* _Work order_:
Go through the data below and transcribe it exactly. Omit the images.
*** Opening Task inputs ***
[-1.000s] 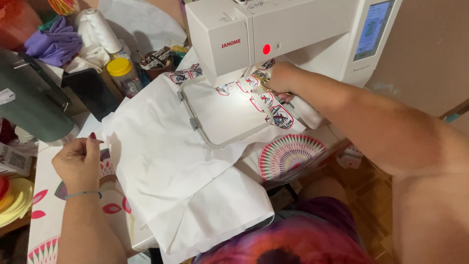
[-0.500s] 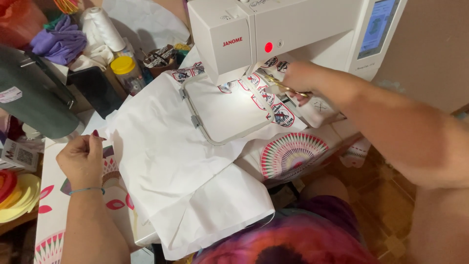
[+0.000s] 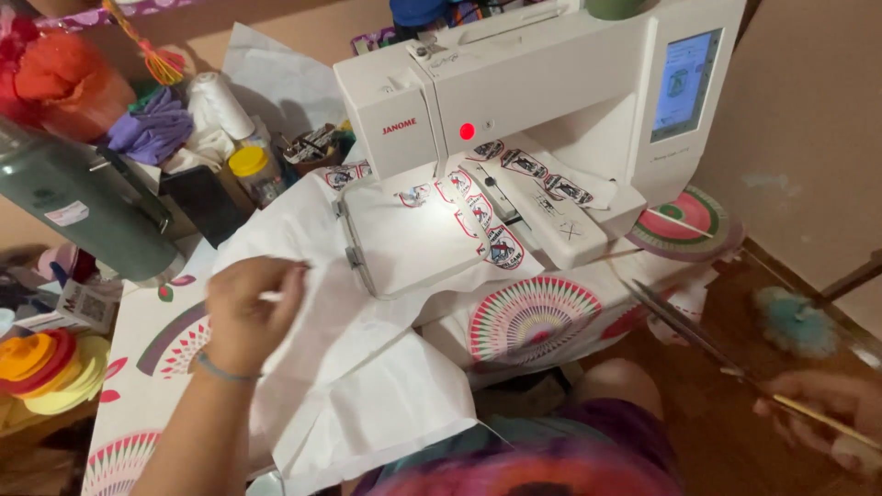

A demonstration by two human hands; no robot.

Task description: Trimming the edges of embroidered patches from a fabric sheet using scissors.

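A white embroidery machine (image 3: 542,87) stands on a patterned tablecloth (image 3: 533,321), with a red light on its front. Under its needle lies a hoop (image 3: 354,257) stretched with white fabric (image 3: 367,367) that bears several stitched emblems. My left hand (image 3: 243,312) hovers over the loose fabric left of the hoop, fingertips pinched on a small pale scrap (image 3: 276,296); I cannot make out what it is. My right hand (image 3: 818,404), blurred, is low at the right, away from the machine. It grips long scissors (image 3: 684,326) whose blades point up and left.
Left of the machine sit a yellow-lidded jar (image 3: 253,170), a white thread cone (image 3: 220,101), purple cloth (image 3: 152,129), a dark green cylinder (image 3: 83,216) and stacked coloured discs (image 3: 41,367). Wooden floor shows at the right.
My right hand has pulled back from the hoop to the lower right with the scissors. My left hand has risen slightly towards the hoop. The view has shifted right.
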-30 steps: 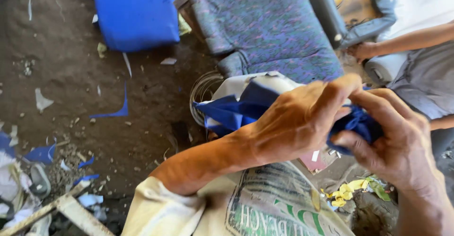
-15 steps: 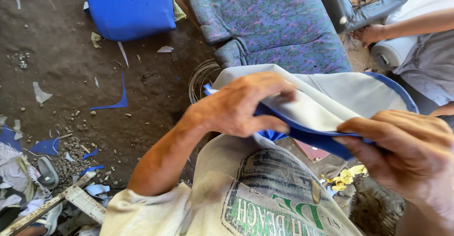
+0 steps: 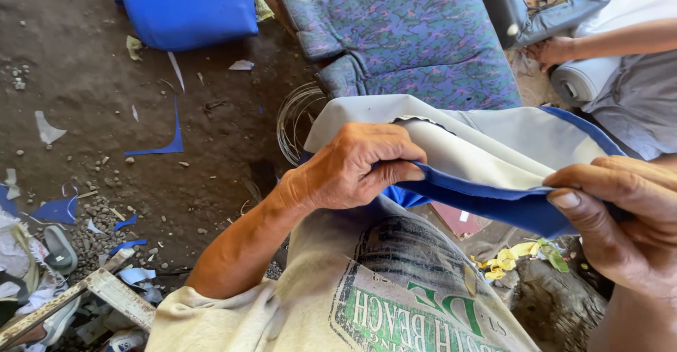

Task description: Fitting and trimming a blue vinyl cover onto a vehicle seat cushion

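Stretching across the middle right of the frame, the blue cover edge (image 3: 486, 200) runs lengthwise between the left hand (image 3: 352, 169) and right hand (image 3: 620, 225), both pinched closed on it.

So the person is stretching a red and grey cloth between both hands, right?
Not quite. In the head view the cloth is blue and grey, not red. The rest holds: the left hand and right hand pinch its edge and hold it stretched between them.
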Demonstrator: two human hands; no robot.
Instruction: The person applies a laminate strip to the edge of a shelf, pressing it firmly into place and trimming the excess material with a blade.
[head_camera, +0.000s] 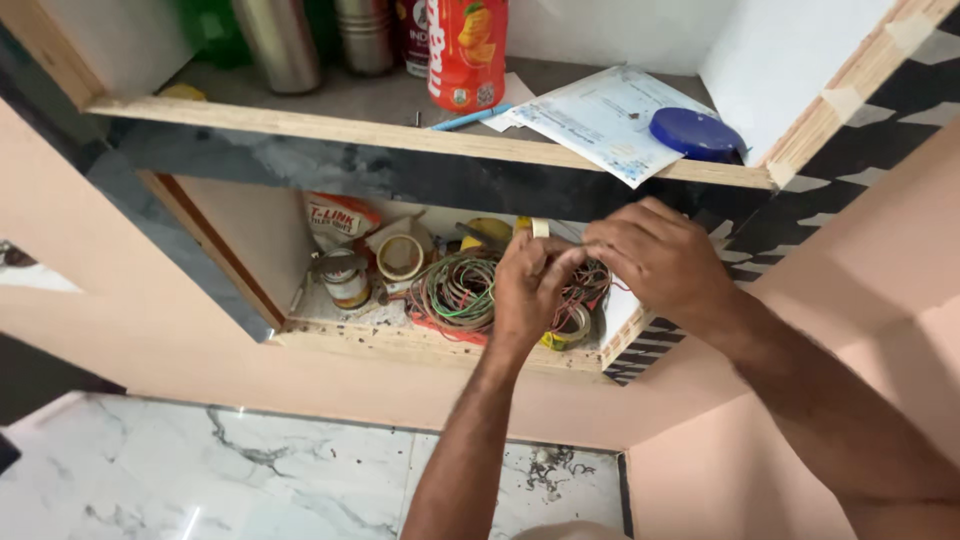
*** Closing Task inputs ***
* _Answer to this problem_:
[-1.000s] 
[-0.500s] 
[+0.000s] 

A demonstration by two human hands; no robot.

Task description: Trimming the edges of embroidered patches from a fabric sheet using scissors.

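A white embroidery machine (image 3: 542,87) stands on a patterned tablecloth (image 3: 533,321), with a red light on its front. Under its needle lies a hoop (image 3: 354,257) stretched with white fabric (image 3: 367,367) that bears several stitched emblems. My left hand (image 3: 243,312) hovers over the loose fabric left of the hoop, fingertips pinched on a small pale scrap (image 3: 276,296); I cannot make out what it is. My right hand (image 3: 818,404), blurred, is low at the right, away from the machine. It grips long scissors (image 3: 684,326) whose blades point up and left.
Left of the machine sit a yellow-lidded jar (image 3: 253,170), a white thread cone (image 3: 220,101), purple cloth (image 3: 152,129), a dark green cylinder (image 3: 83,216) and stacked coloured discs (image 3: 41,367). Wooden floor shows at the right.
My right hand has pulled back from the hoop to the lower right with the scissors. My left hand has risen slightly towards the hoop. The view has shifted right.
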-30 steps: 
-15 steps: 
+0 steps: 

Task description: Fitting and trimming a blue vinyl cover onto a vehicle seat cushion

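Stretching across the middle right of the frame, the blue cover edge (image 3: 486, 200) runs lengthwise between the left hand (image 3: 352, 169) and right hand (image 3: 620, 225), both pinched closed on it.

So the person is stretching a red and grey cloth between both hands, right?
Not quite. In the head view the cloth is blue and grey, not red. The rest holds: the left hand and right hand pinch its edge and hold it stretched between them.
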Demonstrator: two human hands; no robot.
Instruction: The person applies a laminate strip to the edge of a shelf, pressing it firmly into place and trimming the excess material with a blade.
[head_camera, +0.000s] 

No more work is needed on this answer.